-- WHAT IS REQUIRED --
Count up the lines below in which the string "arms" appears. The reply should be that number alone.

-- AVAILABLE RECORDS --
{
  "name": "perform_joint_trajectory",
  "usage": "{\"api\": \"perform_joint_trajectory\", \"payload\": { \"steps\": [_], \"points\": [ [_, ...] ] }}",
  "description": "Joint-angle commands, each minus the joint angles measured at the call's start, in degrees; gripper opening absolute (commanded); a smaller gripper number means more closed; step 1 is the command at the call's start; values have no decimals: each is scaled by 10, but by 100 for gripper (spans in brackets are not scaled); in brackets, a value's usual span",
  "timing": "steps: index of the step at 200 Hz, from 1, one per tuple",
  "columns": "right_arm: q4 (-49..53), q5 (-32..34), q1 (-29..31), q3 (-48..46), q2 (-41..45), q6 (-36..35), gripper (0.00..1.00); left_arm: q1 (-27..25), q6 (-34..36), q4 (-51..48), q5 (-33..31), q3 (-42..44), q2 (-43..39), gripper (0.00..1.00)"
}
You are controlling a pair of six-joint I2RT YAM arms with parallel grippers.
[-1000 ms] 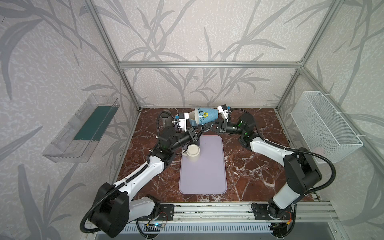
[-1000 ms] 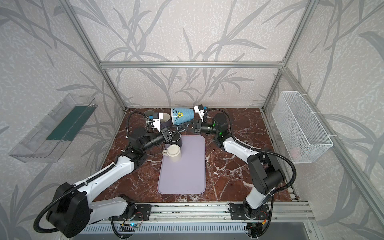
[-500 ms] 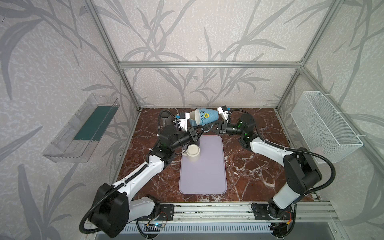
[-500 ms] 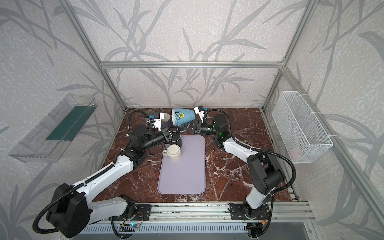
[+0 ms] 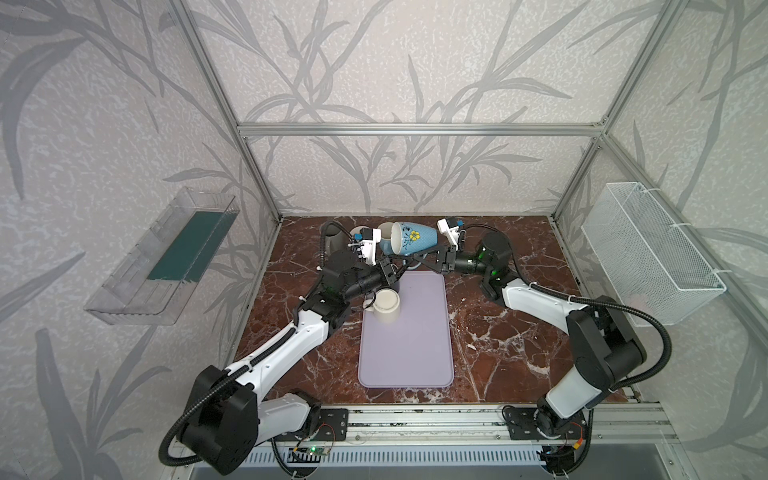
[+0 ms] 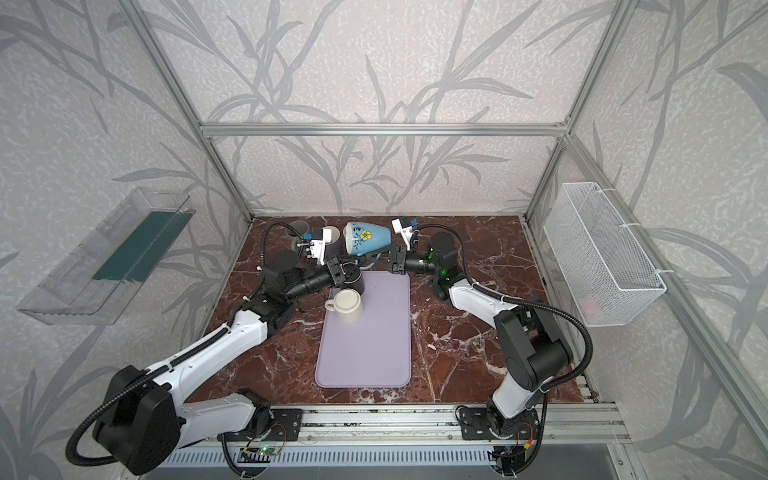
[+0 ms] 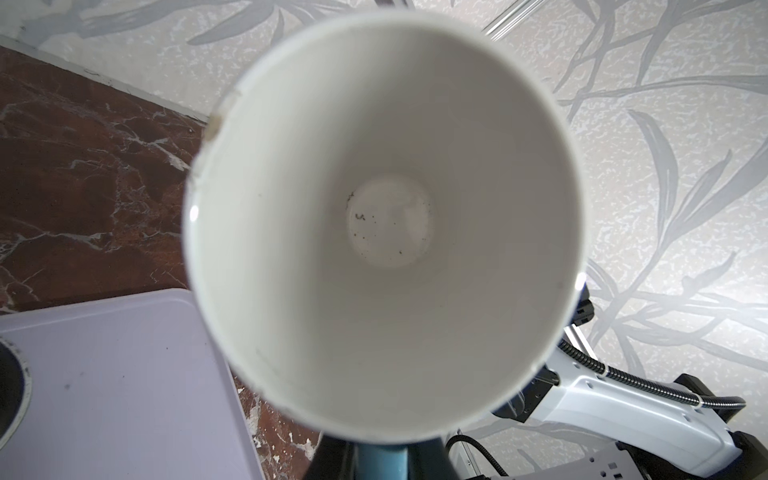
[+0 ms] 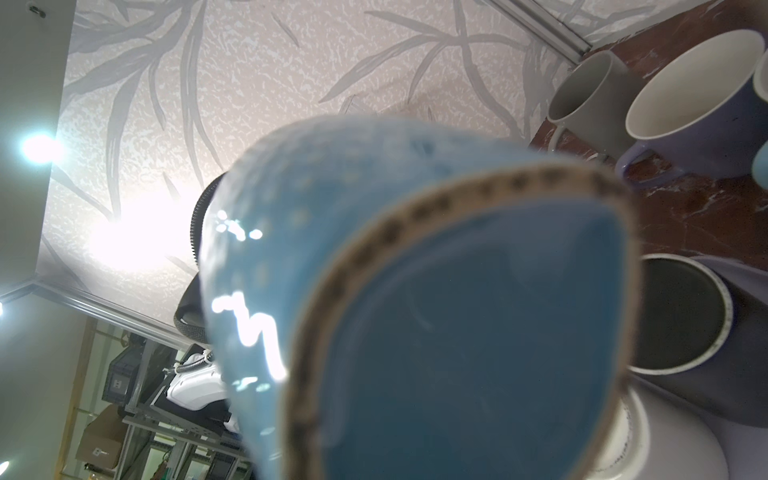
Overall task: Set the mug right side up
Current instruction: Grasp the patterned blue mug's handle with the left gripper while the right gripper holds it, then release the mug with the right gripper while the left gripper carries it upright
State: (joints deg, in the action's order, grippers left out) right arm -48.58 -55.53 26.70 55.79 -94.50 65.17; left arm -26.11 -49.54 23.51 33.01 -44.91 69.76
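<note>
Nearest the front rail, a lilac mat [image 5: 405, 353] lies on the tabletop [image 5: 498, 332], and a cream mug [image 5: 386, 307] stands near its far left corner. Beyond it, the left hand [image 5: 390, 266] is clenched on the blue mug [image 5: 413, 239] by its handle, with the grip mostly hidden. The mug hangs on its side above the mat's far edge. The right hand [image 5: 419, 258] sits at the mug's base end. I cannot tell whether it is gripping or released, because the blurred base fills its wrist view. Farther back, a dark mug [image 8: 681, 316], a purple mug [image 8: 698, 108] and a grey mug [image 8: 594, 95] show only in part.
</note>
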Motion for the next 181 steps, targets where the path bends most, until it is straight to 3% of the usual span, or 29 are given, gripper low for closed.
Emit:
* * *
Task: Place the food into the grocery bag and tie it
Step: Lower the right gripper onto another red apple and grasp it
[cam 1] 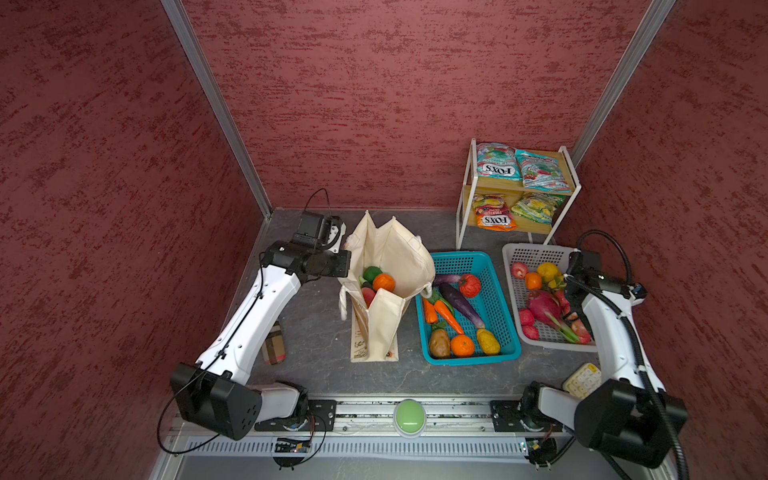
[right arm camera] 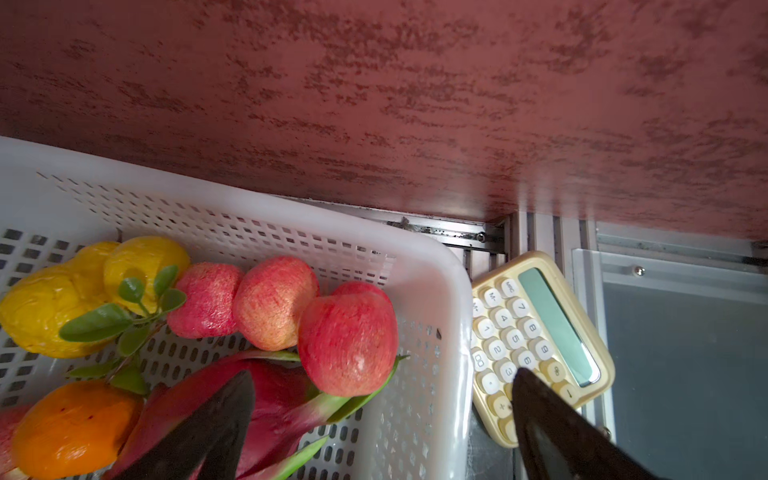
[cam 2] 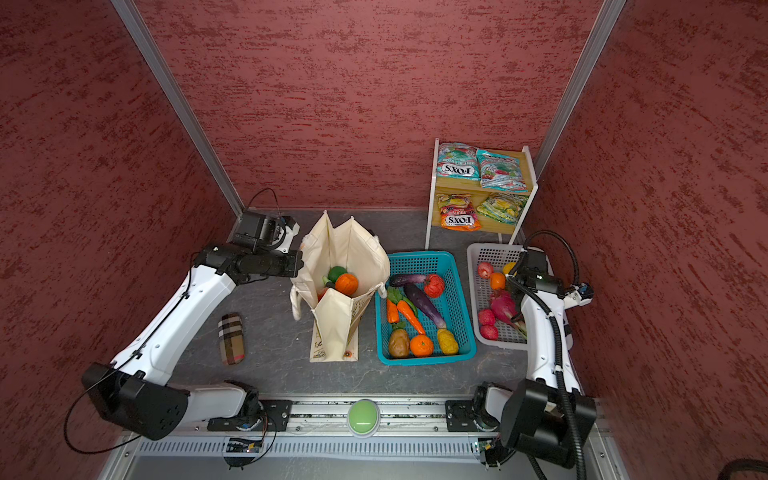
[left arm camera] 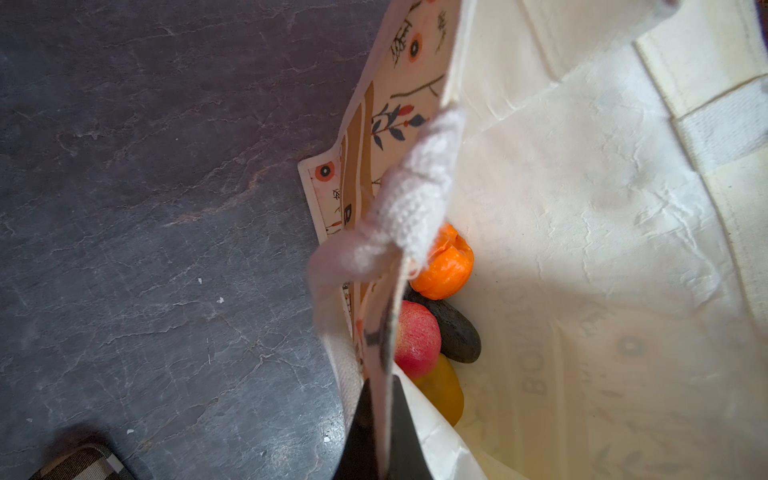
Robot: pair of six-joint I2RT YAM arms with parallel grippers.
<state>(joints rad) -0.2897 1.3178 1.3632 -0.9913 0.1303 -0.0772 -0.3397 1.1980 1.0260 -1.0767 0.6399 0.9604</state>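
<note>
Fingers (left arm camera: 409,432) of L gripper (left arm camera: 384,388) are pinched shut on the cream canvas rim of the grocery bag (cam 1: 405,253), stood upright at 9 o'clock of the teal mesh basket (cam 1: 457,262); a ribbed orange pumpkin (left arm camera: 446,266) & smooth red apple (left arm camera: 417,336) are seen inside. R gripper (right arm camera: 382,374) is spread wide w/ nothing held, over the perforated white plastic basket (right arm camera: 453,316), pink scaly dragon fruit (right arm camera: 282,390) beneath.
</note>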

-- REPLY --
2